Ariana Brocious: Yeah. So you're a co-founder of climate trace, which is mostly what we've been talking about. You're also co-founder and executive director of Watt Tme, which is a separate nonprofit that helps people in companies and governments slash their emissions. So tell me how the work of Watt Time can address some of this, you know, less carbon intensive energy sourcing on the grid.

Gavin McCormick: Yeah, so we're a non profit trying to raise awareness at this point that, um, Watt time you use electricity really affects its carbon footprint. And so a great example of that is, if you have data, well, when was the wind blowing? When was the sun shining? What is the moment that they were throwing away surplus renewable energy because nobody was using it? And if you train your AI models at that time so much cleaner, then you can Then running the exact same model at another time, and it's actually the same way that you reduce the carbon footprint of charging an electric vehicle, charging a battery, running a thermostat. But what's particularly interesting about AI is so much of the electricity consumption happens in a really short time, and you can even do crazy things like you could even choose to, you know, train a model in a different location.
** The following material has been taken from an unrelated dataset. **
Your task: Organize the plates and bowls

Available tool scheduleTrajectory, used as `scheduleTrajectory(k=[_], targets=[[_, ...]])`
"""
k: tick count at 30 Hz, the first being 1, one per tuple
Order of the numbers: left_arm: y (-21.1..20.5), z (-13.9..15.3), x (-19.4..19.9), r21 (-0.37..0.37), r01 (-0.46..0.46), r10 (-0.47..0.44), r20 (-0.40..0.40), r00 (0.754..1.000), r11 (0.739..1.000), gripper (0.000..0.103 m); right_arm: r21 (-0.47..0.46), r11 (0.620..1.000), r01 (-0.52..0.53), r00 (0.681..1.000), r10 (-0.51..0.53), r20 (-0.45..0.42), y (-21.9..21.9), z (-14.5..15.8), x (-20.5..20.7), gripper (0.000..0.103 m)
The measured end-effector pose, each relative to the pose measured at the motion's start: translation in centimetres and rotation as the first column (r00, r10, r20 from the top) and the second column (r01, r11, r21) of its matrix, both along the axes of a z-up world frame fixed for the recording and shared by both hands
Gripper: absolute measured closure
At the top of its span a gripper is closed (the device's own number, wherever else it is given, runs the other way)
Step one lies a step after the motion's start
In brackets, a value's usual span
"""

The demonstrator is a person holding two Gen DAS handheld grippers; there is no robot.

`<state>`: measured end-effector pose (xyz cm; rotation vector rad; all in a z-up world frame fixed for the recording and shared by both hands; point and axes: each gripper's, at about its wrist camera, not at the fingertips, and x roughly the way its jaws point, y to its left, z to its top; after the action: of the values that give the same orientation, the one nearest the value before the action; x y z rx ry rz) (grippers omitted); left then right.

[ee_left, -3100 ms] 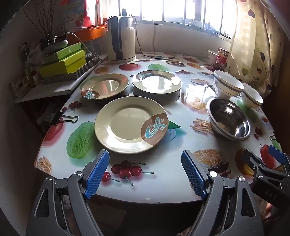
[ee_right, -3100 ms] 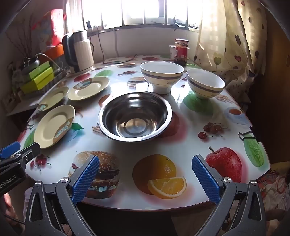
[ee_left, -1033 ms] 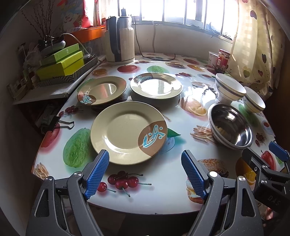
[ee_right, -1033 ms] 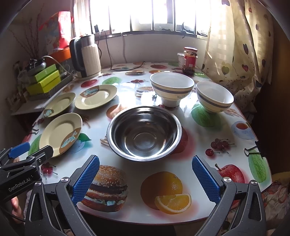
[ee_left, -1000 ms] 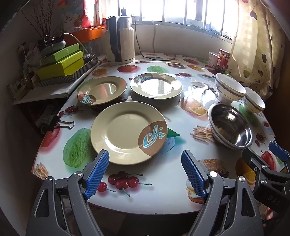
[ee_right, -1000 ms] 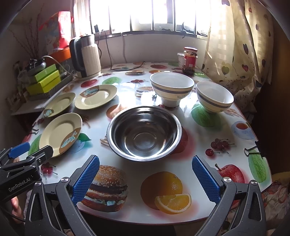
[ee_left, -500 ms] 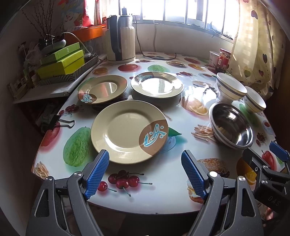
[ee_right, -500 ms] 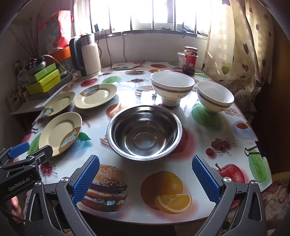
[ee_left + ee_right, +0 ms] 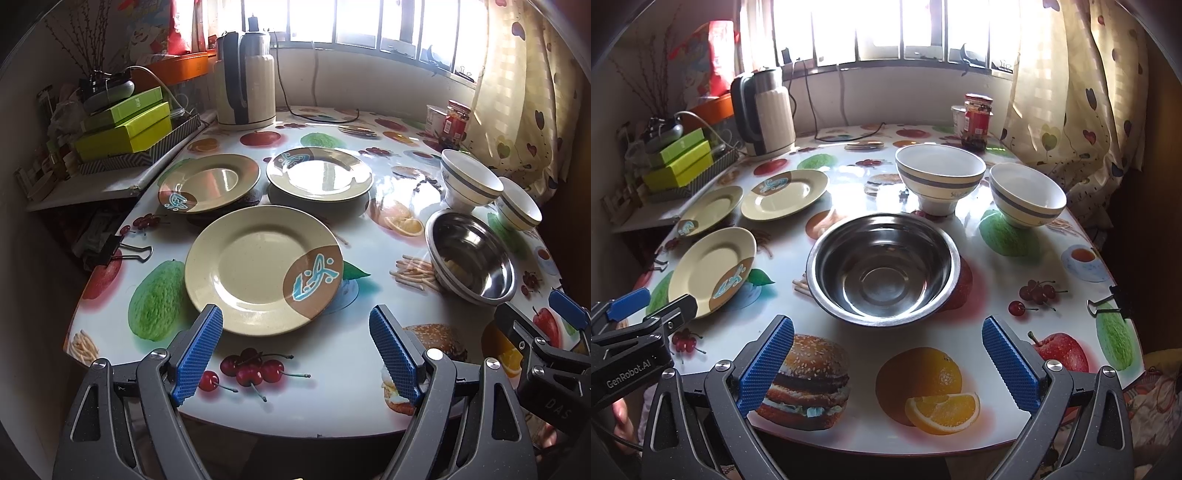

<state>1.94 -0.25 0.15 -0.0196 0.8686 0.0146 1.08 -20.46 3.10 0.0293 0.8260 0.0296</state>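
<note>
We see three cream plates lying flat on the left; a steel bowl and two white striped bowls stand upright on the right.

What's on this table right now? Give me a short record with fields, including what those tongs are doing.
Plates: three, lying apart; near plate, left plate, far plate
Bowls: steel bowl, big striped bowl, small striped bowl
Stacked: nothing yet
Left tongs: open, empty, before the near plate
Right tongs: open, empty, before the steel bowl
Table: fruit-print cover
Also: kettle, jar
</note>
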Motion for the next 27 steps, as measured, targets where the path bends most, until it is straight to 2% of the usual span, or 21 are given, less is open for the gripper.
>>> scheduleTrajectory(k=[19, 27], targets=[[0.1, -0.2, 0.5, -0.001, 0.003, -0.003, -0.006, 1.000, 1.000, 0.021, -0.003, 1.000, 0.004, 1.000, -0.004, -0.002, -0.2, 0.0, 0.3, 0.000], [1.4, 0.9, 2.0, -0.037, 0.013, -0.013, 0.012, 1.000, 0.999, 0.021, -0.021, 0.999, -0.028, 1.000, 0.028, 0.013, 0.1, 1.3, 1.4, 0.000]])
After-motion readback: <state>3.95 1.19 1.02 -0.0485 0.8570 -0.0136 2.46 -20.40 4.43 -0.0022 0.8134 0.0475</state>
So, we're also working with companies like Microsoft to say, hey, if it's a really clean grid in France right now, and a really dirty grid in Germany right now, uh, maybe you want to run that compute job in France today. And that's a very different way of thinking about energy than we're used to.

Ariana Brocious: This sort of gets at this like meta idea of, you know, AI being used to make AI better. Um, is that in practice happening? Are we seeing AI being implemented to make itself cleaner?
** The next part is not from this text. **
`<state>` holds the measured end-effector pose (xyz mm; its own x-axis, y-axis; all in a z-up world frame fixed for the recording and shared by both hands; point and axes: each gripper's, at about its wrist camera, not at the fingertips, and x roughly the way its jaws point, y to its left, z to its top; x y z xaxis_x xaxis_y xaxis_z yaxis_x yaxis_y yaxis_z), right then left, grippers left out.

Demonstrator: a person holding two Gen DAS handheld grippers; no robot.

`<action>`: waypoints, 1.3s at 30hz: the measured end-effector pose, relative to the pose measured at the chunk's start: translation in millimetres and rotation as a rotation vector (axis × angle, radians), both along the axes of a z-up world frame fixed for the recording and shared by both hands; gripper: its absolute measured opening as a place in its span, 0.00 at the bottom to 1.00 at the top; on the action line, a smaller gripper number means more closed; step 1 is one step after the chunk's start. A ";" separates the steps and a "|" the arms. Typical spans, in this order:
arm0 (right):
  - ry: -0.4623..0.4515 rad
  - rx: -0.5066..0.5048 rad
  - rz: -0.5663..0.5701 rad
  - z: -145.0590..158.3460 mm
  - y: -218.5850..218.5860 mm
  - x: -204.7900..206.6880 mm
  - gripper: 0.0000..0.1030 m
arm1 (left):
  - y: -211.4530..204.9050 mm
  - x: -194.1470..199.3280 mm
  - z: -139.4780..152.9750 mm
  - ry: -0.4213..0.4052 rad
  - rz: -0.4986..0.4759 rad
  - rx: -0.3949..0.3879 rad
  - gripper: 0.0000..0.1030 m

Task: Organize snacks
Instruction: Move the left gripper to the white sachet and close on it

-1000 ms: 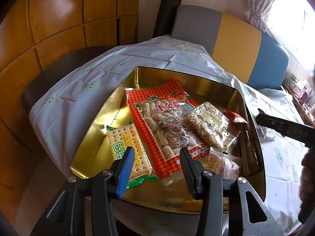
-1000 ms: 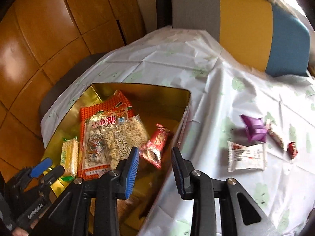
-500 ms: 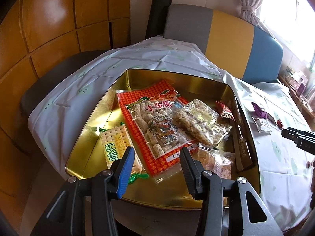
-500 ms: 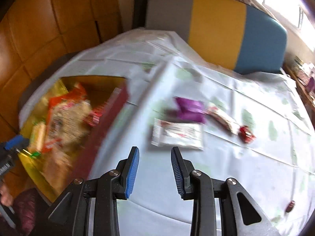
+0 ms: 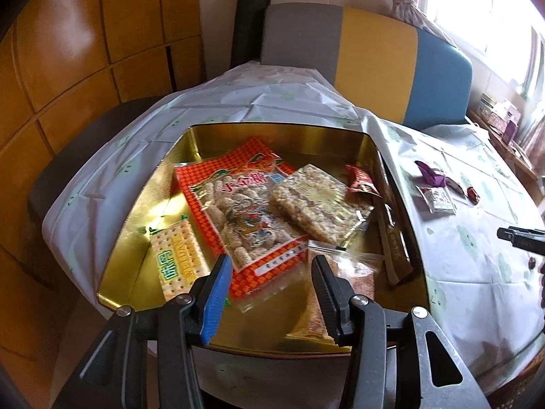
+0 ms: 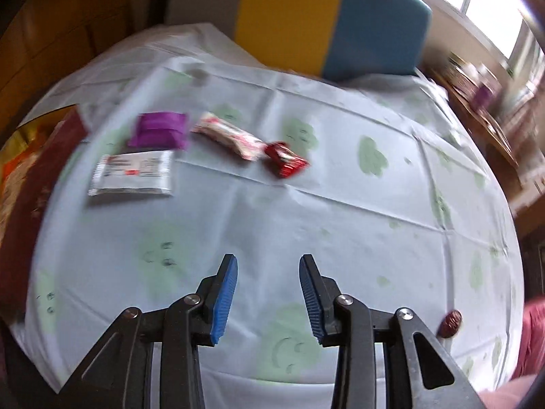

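Left wrist view: your left tongs [image 5: 269,289] hang released and empty at the bottom centre, over the gold tin [image 5: 279,129] of crackly, featherlight packets.

Right wrist view: your right tongs [image 6: 268,298] are empty, jaws just widening. The loose snacks lie upper left on the surface [image 6: 306,225]; the white sachet [image 6: 133,173] is flat and slippery, so pinch its crimped edge.
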<state>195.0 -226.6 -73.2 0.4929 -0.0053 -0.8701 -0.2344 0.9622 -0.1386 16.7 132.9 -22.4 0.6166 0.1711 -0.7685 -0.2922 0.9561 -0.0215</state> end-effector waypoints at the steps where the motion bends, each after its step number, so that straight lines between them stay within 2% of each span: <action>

Gavin McCormick: Yeah. We are now using A. I. to figure out how to run A. I. to have a lower carbon footprint. and there's this wonderful, eat your own dog food component of it.

Ariana Brocious: Yeah. As we know, there's been commitments made by countries all around the world to reduce their emissions by certain targets to hope to meet the Paris Accord goals of keeping global warming under 1. 5 degrees. how are governments using Climate TRACE’s information so far?

Gavin McCormick: Yeah, the main thing that we've heard so far is it is difficult to affect the official system of country. There's often years of inertia in the ways that the books are kept, but a lot of what actually happens in the Paris agreement is about reputation. So the secretary general of the UN in particular has been very insistent that having an open transparent data set like Climate TRACE that makes it really clear which countries are lying about what really changes the politics in a hurry. One thing I'm delighted to share is that the outcome of that has been different than we expected. So we went into this thinking that we were going to find a bunch of liars and that there was going to be really awkward conversations at the next COP. That's really not what happened. So one of our biggest findings is that the vast majority of countries have been much more honest with each other. Then the climate negotiators themselves thought. And so oddly, the political implications have been a higher level of trust between countries trying to figure out whether they want to kind of like, uh, trust each other more and commit to deeper cuts, which is not the way we expected this project to go, but that's science.

Ariana Brocious: That's great. I mean, that's, uh, yeah, counterintuitive, but, nice to hear that the countries are sort of, being honest about what they're doing. Yeah.

Gavin McCormick: Yeah, you know, trust is the foundation of the Paris Agreement. I think it's easy to, a lot of folks kind of think of it as like, there's some set of rules or some cop who's going to force us to cut emissions. There's nothing like that. Yeah. Yeah. The only thing the U.N. has is reputation and trust, and it turns out if we have that, that really matters.

Ariana Brocious: hmm. So we touched on the concerns around energy consumption of AI. There are some other concerns as well. One of those is misinformation. So my brain goes to things that got a lot of attention, you know, like videos that have been edited, um, to make somebody sound different or to say something different than they actually did, um, or images that have been altered to misrepresent something. But when we're speaking about misinformation, particularly in the climate space that is aided by AI, what does that look like?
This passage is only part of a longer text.